We are also seeing the same issue as well.  Have had an open case with Symantec since early November with no resolution yet other than disabling BASH or using old defs, which we do not view as good workarounds for a large amount of client computers. 

One strange behavior I have noticed is if we trigger the UAC mechanism (Windows 7 computer) before logging off (in this case the user is a local admin), the logoff happens very quickly in most cases.  For example, if we open either the SEP client or a CMD prompt in admin mode, the UAC comes up and we hit OK.  Once that happens, logging off is fast.  This is not a fix, just something I noticed in our case. 

Is there anyway way to use an old definitions wihtout using a LiveUpdate server?

Try this

http://www.symantec.com/docs/TECH102935

Thanks, that's exactly what I was after!

Good deal, hopefully that works...

I wish I searched earlier for this post before my own troubleshooting. It's been on my list of things to fix for the last couple of months about slow logins with roaming profiles.
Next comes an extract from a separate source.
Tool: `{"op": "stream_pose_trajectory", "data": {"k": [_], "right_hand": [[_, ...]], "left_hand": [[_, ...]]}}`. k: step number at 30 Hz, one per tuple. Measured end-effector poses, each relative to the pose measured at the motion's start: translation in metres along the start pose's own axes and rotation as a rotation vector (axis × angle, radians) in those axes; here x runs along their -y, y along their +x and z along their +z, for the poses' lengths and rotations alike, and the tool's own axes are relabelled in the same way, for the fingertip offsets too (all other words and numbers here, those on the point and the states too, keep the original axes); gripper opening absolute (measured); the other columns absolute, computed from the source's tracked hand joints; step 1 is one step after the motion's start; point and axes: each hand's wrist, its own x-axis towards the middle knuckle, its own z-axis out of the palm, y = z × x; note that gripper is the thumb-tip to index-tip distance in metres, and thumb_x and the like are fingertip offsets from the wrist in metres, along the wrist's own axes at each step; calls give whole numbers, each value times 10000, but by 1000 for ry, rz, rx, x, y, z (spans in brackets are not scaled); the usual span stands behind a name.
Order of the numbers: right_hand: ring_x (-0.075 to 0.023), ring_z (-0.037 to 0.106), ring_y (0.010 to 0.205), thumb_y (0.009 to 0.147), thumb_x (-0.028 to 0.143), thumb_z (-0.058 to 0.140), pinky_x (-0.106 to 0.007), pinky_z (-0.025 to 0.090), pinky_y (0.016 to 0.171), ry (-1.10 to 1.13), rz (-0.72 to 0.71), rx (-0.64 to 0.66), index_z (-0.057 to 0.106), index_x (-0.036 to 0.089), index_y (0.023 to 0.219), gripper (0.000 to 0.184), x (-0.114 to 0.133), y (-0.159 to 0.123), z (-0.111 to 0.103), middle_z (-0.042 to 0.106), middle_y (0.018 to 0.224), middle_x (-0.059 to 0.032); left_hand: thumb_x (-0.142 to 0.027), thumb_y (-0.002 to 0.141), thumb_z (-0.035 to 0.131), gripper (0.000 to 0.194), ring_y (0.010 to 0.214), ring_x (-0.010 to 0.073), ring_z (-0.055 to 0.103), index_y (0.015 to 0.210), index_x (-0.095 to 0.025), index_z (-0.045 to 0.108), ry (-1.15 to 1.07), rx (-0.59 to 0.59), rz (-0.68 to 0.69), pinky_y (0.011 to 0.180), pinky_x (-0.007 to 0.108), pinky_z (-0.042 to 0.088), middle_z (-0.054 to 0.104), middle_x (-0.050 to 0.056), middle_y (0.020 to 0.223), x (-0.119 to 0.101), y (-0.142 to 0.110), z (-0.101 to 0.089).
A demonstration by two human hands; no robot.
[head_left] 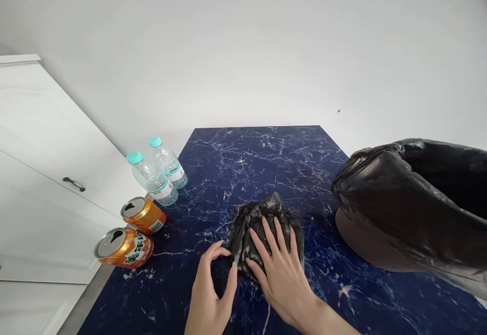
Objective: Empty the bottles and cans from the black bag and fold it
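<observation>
A crumpled black plastic bag (pixel 262 226) lies on the dark blue marbled table (pixel 258 162). My right hand (pixel 279 266) rests flat on top of it, fingers stretched out and spread. My left hand (pixel 211 287) sits at the bag's near left edge, thumb and fingers curved and pinching the plastic.
A bin lined with a black bag (pixel 411 203) lies tipped at the right, opening toward me. At the table's left edge lie two clear water bottles with teal caps (pixel 154 178) and two opened orange cans (pixel 131 233). A white cabinet (pixel 41 173) stands at left.
</observation>
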Motion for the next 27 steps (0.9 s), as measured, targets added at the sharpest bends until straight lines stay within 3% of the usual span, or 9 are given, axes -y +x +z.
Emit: {"op": "stream_pose_trajectory", "data": {"k": [5,8,10,14,18,21,24,27], "right_hand": [[-419,158,1670,1124,623,294,-749,218,1291,-10,21,131,364,317,1709,663,-30,40,5,173,1809,-70],[-337,147,1686,1127,633,286,-634,197,1343,-1,-7,142,377,329,1702,657,-62,62,6,201,1808,-21],[-308,172,1684,1131,625,287,-586,204,1351,-2,3,138,394,292,1698,666,-85,73,7,225,1805,-39],[-367,253,1657,1140,565,311,-638,229,1324,-32,75,102,484,196,1649,652,-110,87,4,334,1771,-106],[-397,337,1610,1153,480,255,-663,206,1319,-68,159,29,563,88,1568,649,-78,74,-9,488,1672,-188],[-404,441,1545,1127,598,274,-644,335,1276,-58,137,34,502,72,1616,754,-32,48,-9,461,1687,-201],[-500,307,1604,1076,726,242,-756,303,1239,-79,126,54,382,65,1687,910,-1,27,1,299,1760,-216],[-510,207,1637,1072,737,212,-782,218,1254,-100,150,88,313,128,1725,898,-2,26,11,238,1784,-190]], "left_hand": [[-492,1063,572,376,1222,300,719,1397,-322,540,-22,-11,-34,1040,524,616,740,74,1230,0,1,-1],[-456,1067,574,331,1209,296,728,1370,-323,557,-13,-16,21,1054,538,611,748,68,1205,3,3,0],[-424,1071,571,300,1213,285,729,1355,-327,555,-7,-19,77,1078,549,598,748,60,1197,5,3,0],[-400,1071,574,264,1212,273,730,1327,-339,563,16,-7,116,1063,539,612,745,45,1221,6,3,-1],[-396,1069,576,243,1197,272,735,1303,-332,588,28,-11,115,1030,505,630,740,51,1251,4,3,-1],[-386,1064,585,233,1188,274,736,1288,-322,608,37,-22,135,1030,498,630,740,58,1243,3,4,-1],[-378,1065,585,220,1196,277,727,1276,-329,622,47,-14,150,1023,501,633,732,58,1248,2,4,-1],[-376,1066,582,220,1210,276,717,1278,-341,627,46,-1,151,1030,505,633,724,54,1258,1,4,-1]]}}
I also tracked it down to the BHDrvx64.sys driver. Having disabled it, logouts was fast again. When I re-enabled it, log outs were still fast! I then realised that I had set the service to start automatic rather than system (as is the default)

sc config BHDrvx64 start= auto

or

sc config BHDrvx86 start= auto     (for 32bit machines)

I'm testing this on a several PC's now. At least the service is not disabled.

Regards

Hello,

I had the same problem.

Today from Symantec Technical Support I get a new Proactive Threat Protection defintions date 18.12.2013 r11 for testing and seems that all problems go away.
It will be official released next week

Regards,

 

Moe,

Have you tested with the new PTP def set? Did it fix it?